Problem description:
Exactly as written, please repeat the data that follows, but not the pictures.
[[ Given data open ]]
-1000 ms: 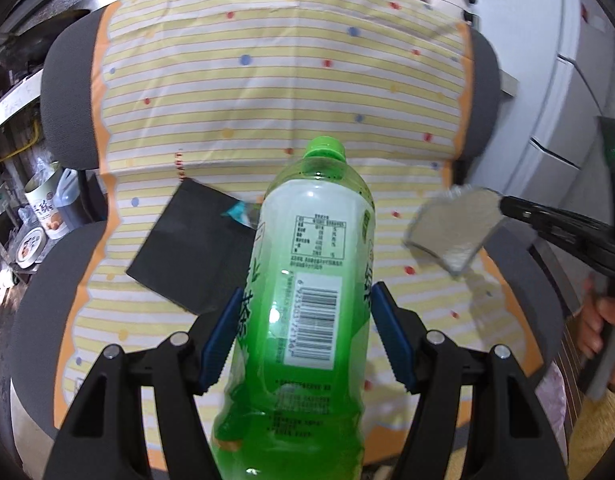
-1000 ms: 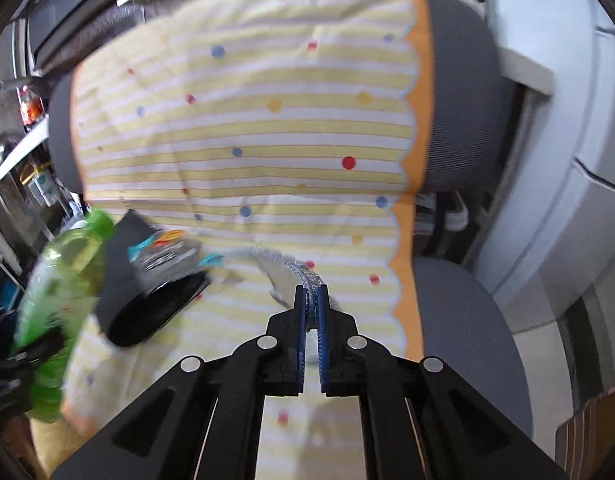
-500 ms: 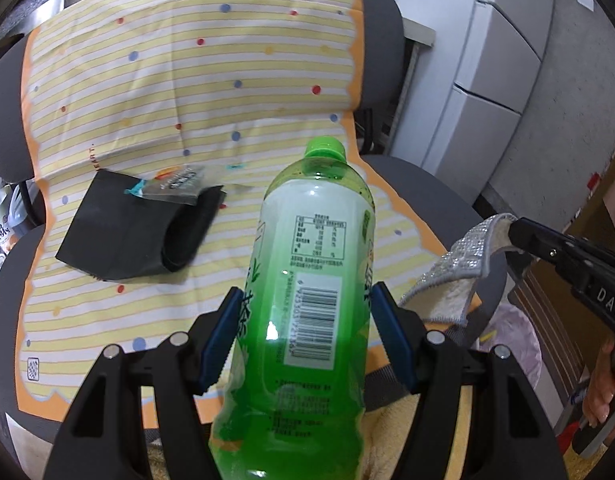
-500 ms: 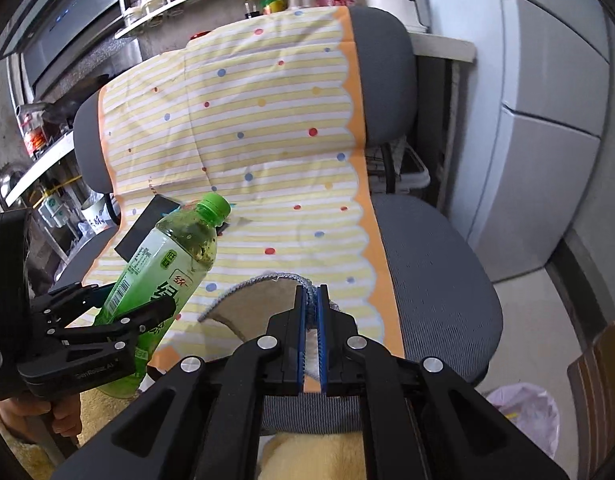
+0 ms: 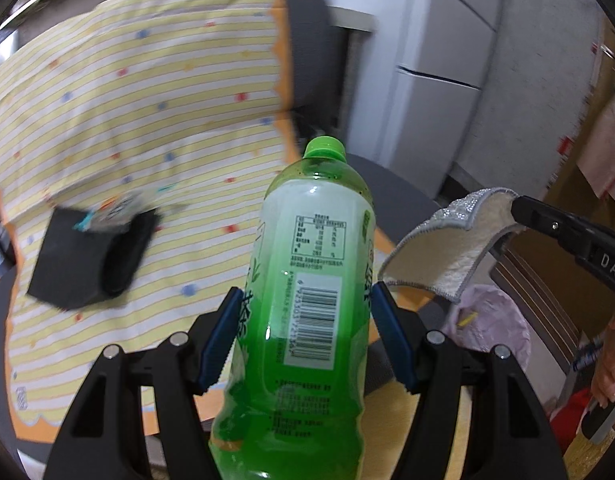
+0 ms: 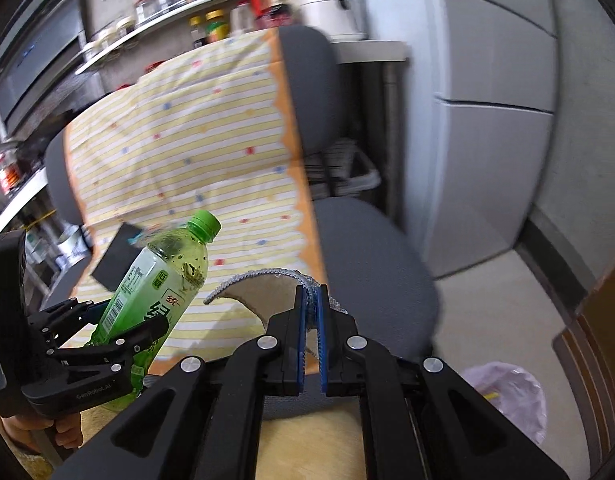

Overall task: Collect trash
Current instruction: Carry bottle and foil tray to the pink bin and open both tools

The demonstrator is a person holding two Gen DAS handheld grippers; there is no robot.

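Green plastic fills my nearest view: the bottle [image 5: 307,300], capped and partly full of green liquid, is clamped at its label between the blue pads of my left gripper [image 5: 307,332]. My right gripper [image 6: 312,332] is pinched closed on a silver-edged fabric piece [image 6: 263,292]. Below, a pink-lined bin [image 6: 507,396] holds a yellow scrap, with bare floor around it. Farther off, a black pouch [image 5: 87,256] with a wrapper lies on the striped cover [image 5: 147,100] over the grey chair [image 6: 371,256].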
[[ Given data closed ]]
Response to this task:
-1000 ms: 
-1000 ms: 
-500 ms: 
-500 ms: 
+0 ms: 
+0 ms: 

Overall task: Collect trash
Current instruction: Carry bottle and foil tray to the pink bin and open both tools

The demonstrator is a person holding two Gen DAS handheld grippers; there is no robot.

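Green plastic fills my nearest view: the bottle [image 5: 307,300], capped and partly full of green liquid, is clamped at its label between the blue pads of my left gripper [image 5: 307,332]. My right gripper [image 6: 312,332] is pinched closed on a silver-edged fabric piece [image 6: 263,292]. Below, a pink-lined bin [image 6: 507,396] holds a yellow scrap, with bare floor around it. Farther off, a black pouch [image 5: 87,256] with a wrapper lies on the striped cover [image 5: 147,100] over the grey chair [image 6: 371,256].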

The generated output is now complete.